May cooperated and signed a plea agreement. A jury convicted Defendant of conspiracy to defraud the United States. Defendant appealed to the First Circuit Court of Appeals where he challenges the sufficiency of evidence and contends that the District Court erred by not allowing a three-level downward departure in his base offense level. The First Circuit affirmed.

Legal Analysis: The First Circuit Court of Appeals held that they review challenges to the sufficiency of evidence de novo, viewing all evidence, credibility determinations, and reasonable inferences therefrom in the light most favorable to the verdict, in order to determine whether the jury rationally could have found that the Government established each element of the charged offense beyond a reasonable doubt. United States v. Portalla, 496 F.3d 23, 26 (1st Cir. 2007).

The First Circuit Court of Appeals will not weigh the evidence or make credibility judgments however; these tasks are solely within the jury’s province. United States v. Hernandez, 218 F.3d 58, 64 (1st. Cir. 2000).

In this case, Defendant was charged under 18 U.S.C. § 371 with conspiracy to defraud the United States, or any agency thereof. To prove that Defendant conspired to defraud the United States, the Government must establish 1) the existence of an agreement, 2) the unlawful object of that agreement, and 3) an overt act in furtherance of that agreement. United States v. Floyd, 740 F.3d 22, 28 (1st. Cir.2004.

Here, the unlawful object of the conspiracy was marriage fraud. Defendant argues that the Government did not offer any credible evidence of the existence of a conspiracy, as well as his knowing and voluntary participation in that conspiracy. He challenges the Government’s primary witness, May, asserting that her testimony was filled with inconsistencies that no rational jury could have credited her account.

The First Circuit held that, as the Government’s witness, rather then testify to events she could not recall, she freely admitted when she could not remember. A rational jury could perceive that exchange as the testimony of a person who was being completely honest about what she could not remember, and therefore find her to be credible. Because jurors are in the best position to judge a witness’s credibility, sufficiency challenges are a tough sell.

The First Circuit held that they will not assume the jury’s role of weighing evidence and making credibility judgments; instead they must reject only those evidentiary interpretations that are unreasonable, insupportable, or overly speculative. United States v. Spinney, 65 F.3d 231, 234 (1st. Cir. 1995). Here, the jury heard from both the witness and Defendant and was capable of weighing their credibility. The jury was entitled to draw its own inferences and conclusions from all of the evidence presented.

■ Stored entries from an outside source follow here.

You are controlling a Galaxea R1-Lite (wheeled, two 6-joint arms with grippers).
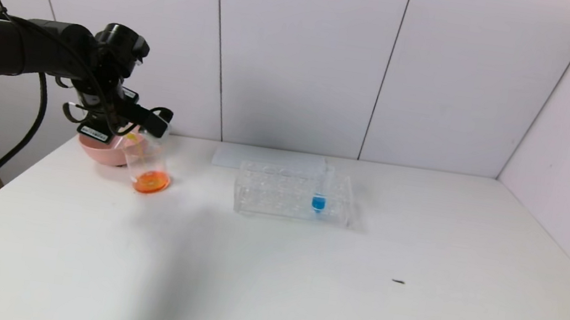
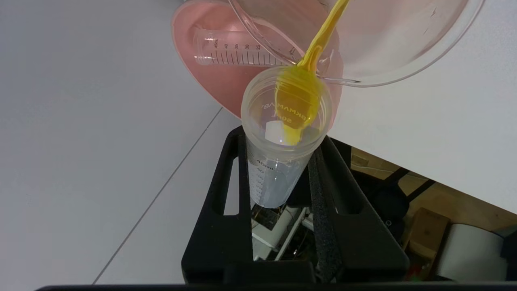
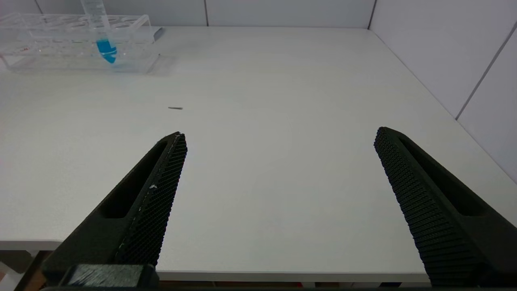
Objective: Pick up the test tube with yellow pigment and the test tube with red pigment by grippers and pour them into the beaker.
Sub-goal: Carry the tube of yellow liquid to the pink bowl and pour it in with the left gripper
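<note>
Pouring under way at the 10 o'clock corner of the white table [image 1: 301,285]. Left gripper [image 1: 159,125] is raised above the beaker [image 1: 147,166], its fingers [image 2: 331,194] pinched on the test tube with yellow pigment [image 2: 284,133]. Tube is tipped mouth-down toward the beaker rim; a thin yellow stream [image 2: 323,36] runs from the tube mouth over the rim and into the beaker. A streak of yellow liquid still clings to the tube's inner wall near the mouth. Beaker stands upright on the table, with an orange-red layer [image 1: 151,182] across its bottom.

Pink bowl [image 1: 99,150] sits just behind the beaker, at its 10 o'clock, touching or nearly touching it; cannot tell which. A clear graduated tube [image 2: 234,50] lies on its side inside the bowl; from the left wrist view no pigment is discernible in it, so I cannot tell whether it is the test tube with red pigment.

Clear tube rack [image 1: 294,195] stands near table centre, at 3 o'clock from the beaker and well apart from it. One blue-tipped tube [image 1: 320,193] stands upright in a slot toward the rack's right end.

Right gripper [image 3: 278,141] hangs low near the table's 5 o'clock edge, out of the head view, fingers spread wide and holding nothing. Small dark speck [image 1: 398,281] lies on the table at roughly 4 o'clock from the rack.
</note>
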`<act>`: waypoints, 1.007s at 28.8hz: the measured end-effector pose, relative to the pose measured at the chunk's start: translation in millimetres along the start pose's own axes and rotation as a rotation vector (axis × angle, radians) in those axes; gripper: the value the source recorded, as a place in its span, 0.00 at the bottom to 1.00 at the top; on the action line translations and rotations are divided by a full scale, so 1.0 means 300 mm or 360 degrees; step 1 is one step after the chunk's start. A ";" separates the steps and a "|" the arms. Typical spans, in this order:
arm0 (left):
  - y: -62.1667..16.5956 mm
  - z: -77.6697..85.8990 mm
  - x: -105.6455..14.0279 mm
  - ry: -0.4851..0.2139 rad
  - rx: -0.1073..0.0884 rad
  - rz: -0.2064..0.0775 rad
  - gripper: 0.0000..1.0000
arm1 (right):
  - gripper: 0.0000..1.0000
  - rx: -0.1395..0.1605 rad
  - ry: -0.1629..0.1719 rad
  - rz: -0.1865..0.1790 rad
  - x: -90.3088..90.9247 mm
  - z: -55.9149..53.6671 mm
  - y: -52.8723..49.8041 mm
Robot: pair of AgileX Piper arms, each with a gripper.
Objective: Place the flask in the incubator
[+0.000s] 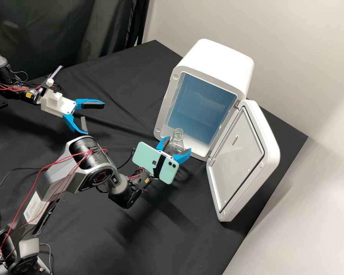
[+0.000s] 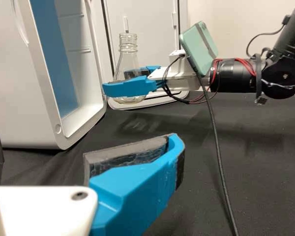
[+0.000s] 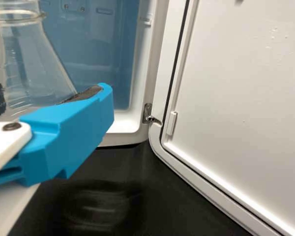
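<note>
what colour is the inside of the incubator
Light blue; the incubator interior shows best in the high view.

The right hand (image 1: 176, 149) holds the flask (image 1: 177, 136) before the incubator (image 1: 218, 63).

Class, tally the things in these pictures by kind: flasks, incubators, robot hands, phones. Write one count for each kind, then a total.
Flasks: 1, the flask
Incubators: 1, the incubator, door open
Robot hands: 2, the left hand, empty, and the right hand, holding the flask
Phones: 1, the phone on the right arm
Total: 5
</note>
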 end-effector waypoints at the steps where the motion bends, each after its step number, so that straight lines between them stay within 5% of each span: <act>1: 0.000 0.000 0.000 0.0000 0.0000 0.0000 1.00 | 0.00 -0.0002 0.0007 0.0003 0.011 0.002 -0.002; 10: 0.000 -0.003 0.000 -0.0009 -0.0017 -0.0002 1.00 | 0.00 -0.0005 0.0057 -0.0005 0.099 -0.024 -0.038; 17: 0.001 -0.004 -0.001 -0.0014 -0.0019 -0.0004 1.00 | 0.00 -0.0007 0.0001 -0.0096 0.158 -0.019 -0.083; 29: 0.000 -0.002 -0.001 -0.0024 -0.0019 -0.0006 1.00 | 0.00 -0.0002 -0.0047 -0.0080 0.204 0.005 -0.076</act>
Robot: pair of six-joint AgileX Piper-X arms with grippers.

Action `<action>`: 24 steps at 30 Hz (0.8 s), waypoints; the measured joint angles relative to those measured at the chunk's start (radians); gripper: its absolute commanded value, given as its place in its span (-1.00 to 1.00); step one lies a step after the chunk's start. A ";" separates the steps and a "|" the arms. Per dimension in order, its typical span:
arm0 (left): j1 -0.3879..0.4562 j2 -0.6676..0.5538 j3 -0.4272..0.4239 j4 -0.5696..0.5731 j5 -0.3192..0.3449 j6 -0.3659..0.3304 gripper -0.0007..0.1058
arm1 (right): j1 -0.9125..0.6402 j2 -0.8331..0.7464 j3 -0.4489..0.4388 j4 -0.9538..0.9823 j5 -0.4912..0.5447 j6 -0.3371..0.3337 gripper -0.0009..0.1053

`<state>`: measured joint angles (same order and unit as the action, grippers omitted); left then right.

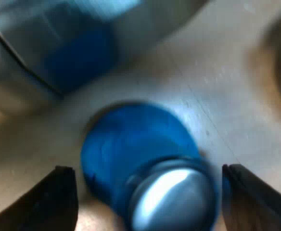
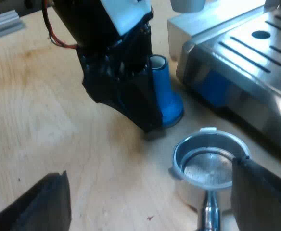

It suffices if the conclusions that the jury draws from the evidence, although not inevitable, are reasonable.

The First Circuit Court of Appeals concluded that, when viewed in the light most favorable to the verdict, the evidence was sufficient for a rational jury to conclude that Defendant had knowingly and voluntarily entered into an agreement to facilitate a sham marriage and undertook several overt acts in furtherance of that agreement.